O Portal traz o levantamento feito entre 11 cidades da região que figuram no Atlas sobre gestão da Educação, que foram divulgadas em relação ao ano de 2017.

Algumas cidades não receberam uma boa avaliação em um estudo recente realizado pelo Instituto de Inteligência em Gestão (I3GS) com apoio institucional da Universidade de Brasília (UnB).

Confira as colocações:

(Fonte: i3gs)

Entre os 763 municípios do Estado avaliados, Carmo do Rio Claro está na posição 544 no ranking de eficiência. O que não é considerado bom.

O Atlas da Eficiência compara a gestão pública entre municípios de um mesmo Estado, traduzindo-a em números e permitindo verificar quais são mais ou menos eficientes em diferentes setores. No caso da Educação, levando em conta os insumos empregados no ensino fundamental, são observados critérios como valor investido por aluno, nível de esforço docente, número de servidores disponíveis, retenção escolar, aprovação e proficiência.

Entenda o índice de eficiência

O índice de eficiência (iEfi) é dividido em quatro patamares: Ineficiência Extrema (0 a 0,599); Ineficiência Crítica (0,600 a 0,799); Ineficiência Moderada (0,800 a 0,999) e Eficiência (1).  O cálculo classificatório é feito a partir da comparação entre unidades produtivas, sendo a principal metodologia utilizada nomeada de Análise Envoltória de Dados (DEA). A partir desse método, é possível estimar índices de eficiência de unidades produtivas, utilizando múltiplos insumos e produtos.

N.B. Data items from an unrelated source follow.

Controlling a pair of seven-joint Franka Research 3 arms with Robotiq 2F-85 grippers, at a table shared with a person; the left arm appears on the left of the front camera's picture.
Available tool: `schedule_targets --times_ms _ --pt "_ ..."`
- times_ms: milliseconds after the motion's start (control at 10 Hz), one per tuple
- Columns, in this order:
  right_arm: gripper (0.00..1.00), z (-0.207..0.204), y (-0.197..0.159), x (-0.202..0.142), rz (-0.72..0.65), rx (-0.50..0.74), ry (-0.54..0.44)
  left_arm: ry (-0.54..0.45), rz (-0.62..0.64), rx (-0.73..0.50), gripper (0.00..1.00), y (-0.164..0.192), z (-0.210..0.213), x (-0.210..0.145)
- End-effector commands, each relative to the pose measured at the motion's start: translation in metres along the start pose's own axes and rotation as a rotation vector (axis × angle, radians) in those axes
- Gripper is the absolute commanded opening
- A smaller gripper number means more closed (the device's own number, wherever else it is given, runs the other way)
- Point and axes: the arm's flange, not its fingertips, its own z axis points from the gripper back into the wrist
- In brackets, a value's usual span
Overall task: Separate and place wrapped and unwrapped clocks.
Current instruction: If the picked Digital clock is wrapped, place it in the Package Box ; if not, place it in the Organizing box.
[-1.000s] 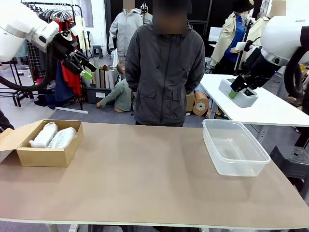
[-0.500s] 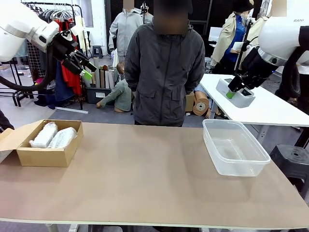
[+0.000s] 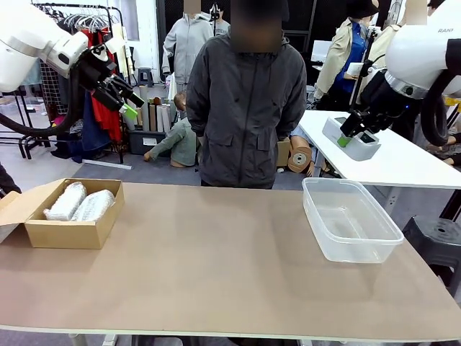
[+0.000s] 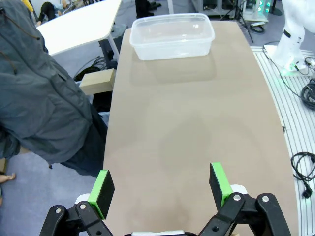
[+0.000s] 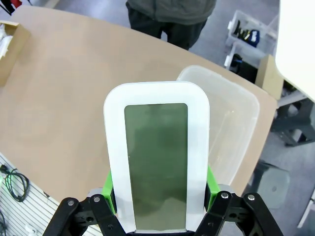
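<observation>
An unwrapped clock [image 5: 156, 162], white with a grey-green screen, is clamped between the green pads of my right gripper [image 5: 160, 194]. In the front view that gripper [image 3: 347, 139] holds the clock [image 3: 364, 146] high above the table's right end. Two wrapped clocks [image 3: 65, 201] [image 3: 94, 205], bundled in clear bubble plastic, lie side by side in a cardboard box [image 3: 68, 233] at the table's left. My left gripper [image 3: 132, 103] hangs open high at the left, above and behind the box. In the left wrist view its fingers [image 4: 161, 186] stand wide apart with nothing between them.
A clear plastic tub [image 3: 351, 231] sits on the table's right side, also seen as the tub [image 4: 172, 30] and the tub [image 5: 231, 123] in the wrist views. A person in a dark grey jacket [image 3: 245, 101] stands at the far edge. The brown tabletop [image 3: 216, 259] lies bare between box and tub.
My right gripper has shifted slightly to the left with the unwrapped clock still in it. The left arm has not moved.
</observation>
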Motion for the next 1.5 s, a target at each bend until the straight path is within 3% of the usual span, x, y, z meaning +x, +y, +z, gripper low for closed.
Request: schedule_targets --times_ms 0,500,1000,1400 --pt "0.0 0.0 0.0 0.0 0.0 0.0 0.0 0.001 -0.007 0.005 1.0 -0.001 0.001 0.001" --pt "0.0 -0.034 -0.048 0.017 -0.132 -0.068 0.096 0.001 -0.007 0.005 1.0 -0.001 0.001 0.001" --pt "0.0 -0.074 -0.091 -0.002 -0.241 -0.095 0.179 0.001 -0.007 0.005 1.0 -0.001 0.001 0.001" --pt "0.0 -0.11 -0.1 -0.016 -0.278 -0.114 0.238 0.001 -0.007 0.005 1.0 -0.001 0.001 0.001"
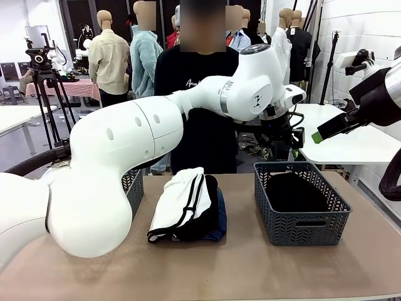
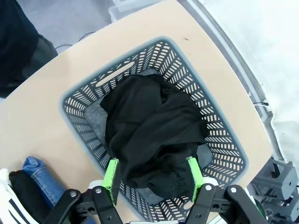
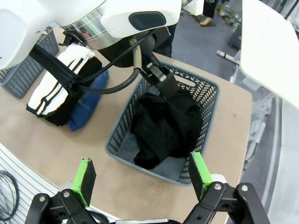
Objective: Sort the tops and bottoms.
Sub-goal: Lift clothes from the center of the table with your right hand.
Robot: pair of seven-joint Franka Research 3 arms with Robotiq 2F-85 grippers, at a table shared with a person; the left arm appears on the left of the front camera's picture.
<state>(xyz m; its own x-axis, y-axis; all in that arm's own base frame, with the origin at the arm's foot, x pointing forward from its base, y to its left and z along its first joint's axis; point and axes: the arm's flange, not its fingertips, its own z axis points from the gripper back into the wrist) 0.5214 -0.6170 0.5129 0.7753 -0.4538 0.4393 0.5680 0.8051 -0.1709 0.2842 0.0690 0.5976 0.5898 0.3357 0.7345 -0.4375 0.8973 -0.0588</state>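
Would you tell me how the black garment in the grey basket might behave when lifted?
Probably floppy: the black garment lies crumpled in folds in the grey basket, so it would likely drape. It looks like thin cloth, so probably light.

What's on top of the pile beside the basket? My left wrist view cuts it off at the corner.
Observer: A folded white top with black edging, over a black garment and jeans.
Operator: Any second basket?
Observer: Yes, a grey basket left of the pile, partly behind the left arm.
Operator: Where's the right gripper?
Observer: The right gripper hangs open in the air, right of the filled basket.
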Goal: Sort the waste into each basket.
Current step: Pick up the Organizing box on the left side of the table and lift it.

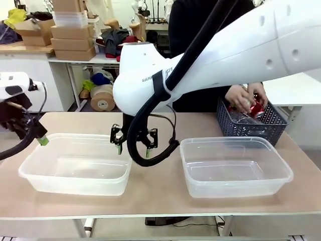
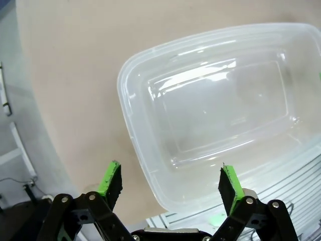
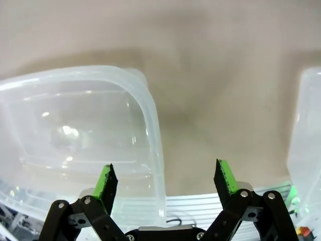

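Between clear rectangular plastic tubs (image 1: 235, 190), my right gripper (image 1: 134, 147) hovers wide, empty; left gripper (image 2: 170, 182) wide too. Red metal cans (image 1: 257, 109) lie in dark lattice basket (image 1: 251, 129) under person's hands (image 1: 241, 95). Sorting unstarted; next: reach there, grasp one.

The left tub (image 1: 75, 183) and right tub (image 1: 235, 188) both stand open-topped with room inside, and a bare strip of table (image 1: 155, 195) runs between them. The right arm (image 1: 225, 55) slants across the middle. Its right gripper (image 1: 134, 142), jaws spread wide, hangs over that strip's far end beside the left tub's corner. A person's hands (image 1: 246, 98) block the basket (image 1: 251, 128) mouth.
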### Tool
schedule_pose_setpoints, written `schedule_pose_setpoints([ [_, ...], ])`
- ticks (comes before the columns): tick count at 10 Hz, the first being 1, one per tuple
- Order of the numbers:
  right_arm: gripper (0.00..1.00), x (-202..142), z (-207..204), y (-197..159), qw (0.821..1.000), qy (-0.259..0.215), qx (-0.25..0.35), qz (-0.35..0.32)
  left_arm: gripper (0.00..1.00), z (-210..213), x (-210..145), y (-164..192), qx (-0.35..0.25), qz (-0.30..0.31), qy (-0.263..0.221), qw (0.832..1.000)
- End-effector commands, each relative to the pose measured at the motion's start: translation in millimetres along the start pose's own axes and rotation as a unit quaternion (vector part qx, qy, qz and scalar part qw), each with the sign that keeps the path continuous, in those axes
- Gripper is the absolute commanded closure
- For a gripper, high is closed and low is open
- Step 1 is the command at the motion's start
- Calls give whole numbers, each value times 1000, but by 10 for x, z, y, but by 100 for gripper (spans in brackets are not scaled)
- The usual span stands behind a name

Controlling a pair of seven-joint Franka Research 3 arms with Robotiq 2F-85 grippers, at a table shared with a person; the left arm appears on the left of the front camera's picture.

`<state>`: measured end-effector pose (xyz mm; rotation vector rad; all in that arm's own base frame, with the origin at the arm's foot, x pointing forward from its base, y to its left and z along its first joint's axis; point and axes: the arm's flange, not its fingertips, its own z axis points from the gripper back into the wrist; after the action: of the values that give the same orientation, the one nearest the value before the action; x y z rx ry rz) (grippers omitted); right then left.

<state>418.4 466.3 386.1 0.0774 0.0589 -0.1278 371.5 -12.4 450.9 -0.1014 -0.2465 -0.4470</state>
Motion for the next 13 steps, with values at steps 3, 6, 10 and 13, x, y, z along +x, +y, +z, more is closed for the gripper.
schedule_pose_setpoints([
  [3,0,48,-202,282,999,11,-28,-24,0,-736,33,337,-31,26,69,997],
  [6,0,30,-189,278,999,21,-39,-21,0,-988,-34,373,-57,53,67,995],
  [10,58,28,-262,304,996,40,-68,-45,0,-856,-37,368,-40,62,24,997],
  [13,100,-15,-184,253,996,40,-42,-67,100,-847,-33,357,-15,54,8,998],
])
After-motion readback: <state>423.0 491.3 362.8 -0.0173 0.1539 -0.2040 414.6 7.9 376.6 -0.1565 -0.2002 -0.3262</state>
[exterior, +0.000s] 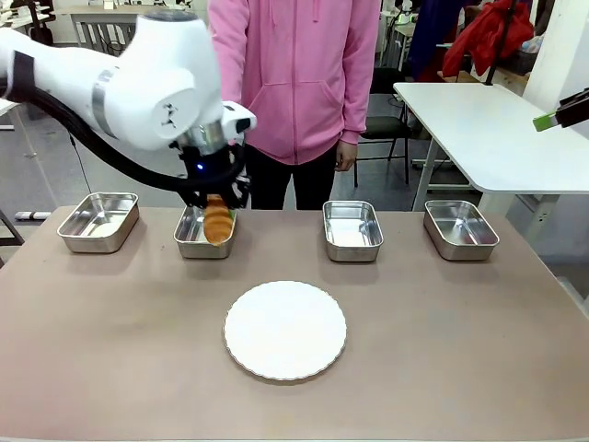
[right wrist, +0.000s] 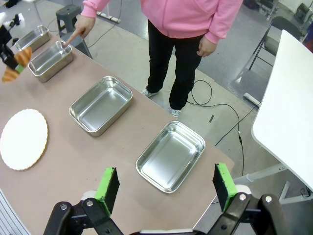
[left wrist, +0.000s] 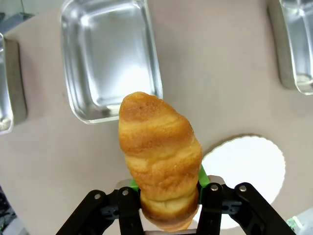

De acordo com o levantamento, o desempenho educacional é considerado como ineficiência crítica em Carmo com nota média de 6,8 no Ideb. Contudo tem taxa 0 de desistência escolar em um universo de 940 alunos matriculados no ensino fundamental, os quais são atendidos por um total de 47 professores e 91 servidores segundo dados do censo escolar do Inep 2017.

Investimento x Resultados Alcançados

O problema, no entanto, é outro. A gestão de educação em Carmo produz somente 58,3% do que deveria produzir. Levando em conta os valores gastos e insumos disponíveis. O estudo aponta ineficiência em gestão educacional. Na forma de um comparativo feito entre os investimentos realizados e os resultados alcançados. Sendo assim, a análise mostra que o município poderia obter os mesmos ganhos. Diminuindo os insumos ou melhorar os índices aumentando a produção. A conclusão, em linhas gerais, é que se poderia fazer muito mais com o mesmo.

Dessa forma, o índice de proficiência, mensurado pela nota do Ideb 2017, poderia subir dos atuais 6,1 para 10. Portanto Realizando um ajuste de aproximadamente 47,3%.